Saylor v. Greenville Steel Car Co.

Argued April 18, 1945. On the testimony of claimant and one medical expert, the referee made an award for the specific loss of use of claimant's left eye, under § 306(c) of the Workmen's Compensation Act as amended June 21, 1939, P.L. 520, *Page 333 77 P. S. § 513. The board affirmed, and the court entered judgment on the award. The questions are: Was there an accident and, if so, is the testimony legally sufficient to establish a causal connection between the accident and total loss of sight?

Claimant for some years had been employed by Greenville Steel Car Company and on July 1, 1941 was a helper on a press shaping metal into usable form. It was claimant's duty to remove super-heated pieces of metal from a nearby furnace by means of tongs, and to convey them to the press for processing. The door of the furnace was two feet wide and about four feet from the ground. Claimant is a tall man and, standing directly in front of the opening, it was necessary for him to stoop with his head lowered, to look into the furnace and to pick up a piece of the metal with the tongs. He was not supplied with goggles and the glasses which he wore were no protection to his eyes because of the position of his head.
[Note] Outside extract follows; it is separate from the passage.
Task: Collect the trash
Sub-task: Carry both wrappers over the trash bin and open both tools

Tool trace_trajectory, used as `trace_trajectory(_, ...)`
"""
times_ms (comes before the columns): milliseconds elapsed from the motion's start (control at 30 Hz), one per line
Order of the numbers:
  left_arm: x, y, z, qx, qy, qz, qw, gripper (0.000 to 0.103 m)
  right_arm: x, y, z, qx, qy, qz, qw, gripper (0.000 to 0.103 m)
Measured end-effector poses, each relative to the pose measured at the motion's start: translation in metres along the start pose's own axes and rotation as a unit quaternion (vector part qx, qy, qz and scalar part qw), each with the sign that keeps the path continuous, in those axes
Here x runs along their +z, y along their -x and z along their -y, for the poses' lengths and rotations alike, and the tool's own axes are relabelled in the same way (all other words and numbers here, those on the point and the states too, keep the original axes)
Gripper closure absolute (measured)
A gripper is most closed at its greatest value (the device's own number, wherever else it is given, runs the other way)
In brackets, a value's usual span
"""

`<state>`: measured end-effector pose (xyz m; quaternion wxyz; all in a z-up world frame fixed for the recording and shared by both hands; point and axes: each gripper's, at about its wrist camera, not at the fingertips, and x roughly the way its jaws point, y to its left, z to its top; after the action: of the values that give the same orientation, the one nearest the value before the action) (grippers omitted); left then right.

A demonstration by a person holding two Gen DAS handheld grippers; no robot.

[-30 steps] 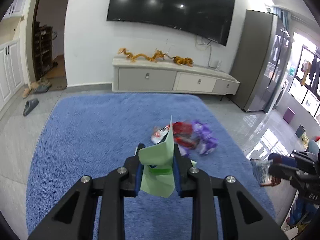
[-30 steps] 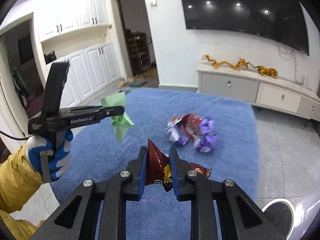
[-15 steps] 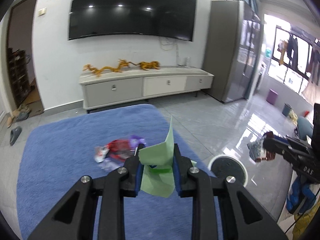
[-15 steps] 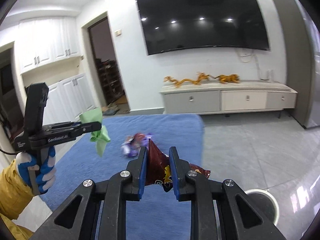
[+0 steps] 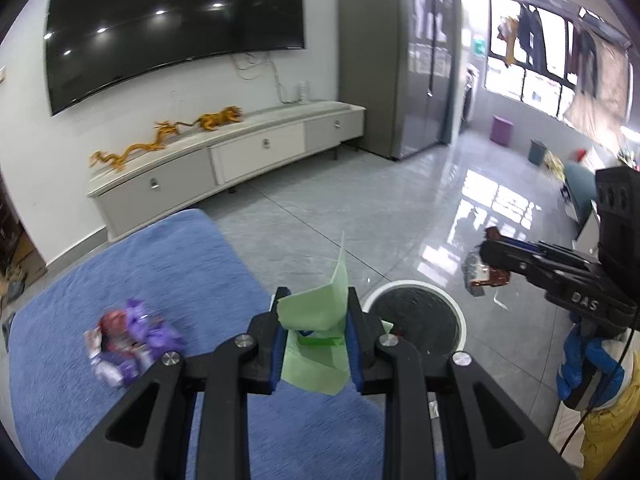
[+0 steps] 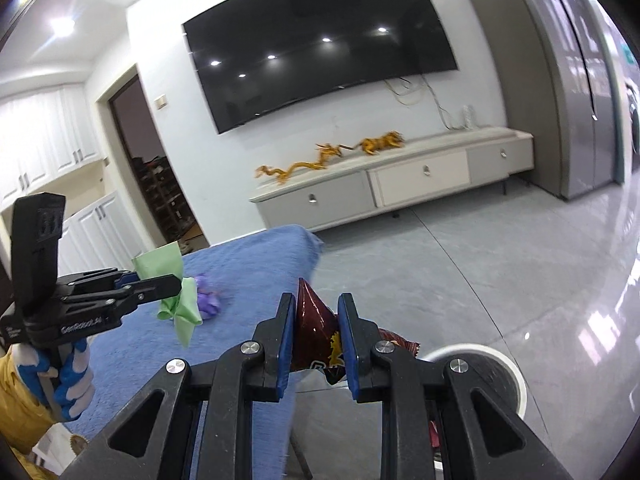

The temperature of the furnace, under forced draft, ran as high as 2,400 degrees fahrenheit. Claimant testified that when he opened the furnace door "a flash of flame whipped out and stung me in both eyes." He described the flash as a "tongue of flame . . . . . . a mixture of air and gas, like a blow torch." He felt a stinging sensation in both eyes and at once was conscious of injury. The right eye was not permanently affected but he was immediately blinded in the left eye and has never regained sight in that eye. Claimant reported the circumstances and his condition to his employer two days later. At the hearing in this proceeding, he did not call the company doctor, to whom he had been referred, because that doctor was unable to connect the blindness with the flame from the furnace, and two other physicians who had examined claimant, shortly after the occurrence, were in military service and were not available. The one medical expert who testified, saw claimant only a few days before the hearing. A complete cataract, *Page 334 which formed, had made the loss of useful vision of the eye, permanent. Claimant continued to work, without loss of time, for sixteen days until July 17, 1941, when he was discharged because of his impaired vision, and consequent danger of injury in the performance of his duties.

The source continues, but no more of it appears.